De alguna manera, y tal como José María Castaño apuntó en su intervención, habíamos asistido a ese acto bajo el influjo o los hados de ese Manuel de los Santos Pastor, “Agujetas de Jerez”, buscando ese ya imposible encontrar… aquel estremecedor instante de genialidad que Manuel y sólo Manuel desangraba por su garganta de sangre. Y ya sea precisamente por la herencia de esa misma sangre, la lógica emoción de un hijo dolido por la muerte de su predecesor o aquella estrella fugaz que relampagueante se quiso pasear por el cielo azabache, lo cierto es que mucha de esas formas o desformas de desatada amargura cantaora la vivimos en el pasado Viernes Flamenco en el Alcázar jerezano.
Emocionante fue ver y oír a Kanako, viuda de Manuel: “Para mí sigue vivo, está en el campo conmigo”. Entre lágrimas y gestos compungidos de quien ha querido y sigue queriendo de verdad, bajo una preciosa foto de Manuel que presidió toda la actuación de su vástago. “Yo soy el mejor –sentenció- porque sí”.
Ese hijo del saber dolerse que se llama Antonio Agujetas, quizás con ese derecho de legítima herencia que uno se otorga a sí mismo ya que el mundo ignorante y bullanguero es incapaz de dar. Y es que toda la actuación de Antonio, de principio a fin, estuvo bañada y empapaíta de emoción desatada, esa llamada primitiva a los arcanos de los soníos negros y esa rebeldía casi desafiante a las propias leyes del cante y su idiosincrasia misma.
Justo es decirlo, hoy por hoy, sólo Antonio es capaz de llevarnos a ese trance visceral de amargura y desazón en los límites de una voz capaz de arañar esos cristales y espejos que se rompen ante lo jondo de sus formas o desformas agujeteras, herencia del viejo Agujetas y a su vez de Manuel Torre, Tío José de Paula y aquellos seguiriyeros.

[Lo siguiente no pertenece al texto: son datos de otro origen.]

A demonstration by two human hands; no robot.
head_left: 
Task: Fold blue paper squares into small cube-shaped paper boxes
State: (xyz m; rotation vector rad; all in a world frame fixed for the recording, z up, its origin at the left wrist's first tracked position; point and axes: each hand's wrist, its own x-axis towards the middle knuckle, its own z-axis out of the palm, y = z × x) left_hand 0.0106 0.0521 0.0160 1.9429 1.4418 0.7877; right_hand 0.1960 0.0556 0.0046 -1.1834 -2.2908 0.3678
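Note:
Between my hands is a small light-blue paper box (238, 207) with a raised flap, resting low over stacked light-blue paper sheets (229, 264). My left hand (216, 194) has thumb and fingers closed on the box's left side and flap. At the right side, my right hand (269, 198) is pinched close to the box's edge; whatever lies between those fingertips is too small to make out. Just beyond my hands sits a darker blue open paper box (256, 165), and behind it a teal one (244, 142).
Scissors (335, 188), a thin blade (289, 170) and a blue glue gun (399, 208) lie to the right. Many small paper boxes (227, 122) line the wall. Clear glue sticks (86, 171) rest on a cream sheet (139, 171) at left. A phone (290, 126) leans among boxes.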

Y digo bien eso de “formas y desformas”, pues si lo que hacen ese Antonio o esa Dolores Agujetas es el cante, justo sería decir que todo lo demás… es vano canto más o menos aflamencado. Mucho pensé y sigo pensando sobre ese casi místico lenguaje de toreo anárquico y doloroso del toreo de Paula o ese mismo lenguaje del cante de Manuel Agujetas… si eso es el toreo y eso es el cante, lo demás… es el vano oficio de ejercer una profesión, con mayor o menor lucidez, pero nunca jamás es un “no sé qué” que nos hacía transcender a otro estado emocional.
Antonio Agujetas, el pasado viernes, nos parecía hablar con ese mismo lenguaje a través de ese “no sé qué” donde lo que menos importa son las formas y lo que más esas desformas donde uno se pierde para ya sólo allí hallar y encontrar la verdad y esencia de todo esto… el sentimiento desnudo no sólo de dolerse… sino más allá de un saber dolerse. Quedó en el aire de la noche ese eco que emana de la voz, ese eco lejano y cercano, del traerte y del llevarte, del cautivarte y del liberarte, del cruzarse y del ceñirse, del templarse y del quemarse… ese eco que es la voz que ya sólo queda, desnuda de mentiras y vestida de verdades. Quedó el lamento de un hijo y el inolvidable recuerdo a un padre, ese “Rey del cante gitano”, estrella fugaz, inquietante e imprevisible, como esa misma que se paseó por el cielo nocturno del Alcázar de Jerez.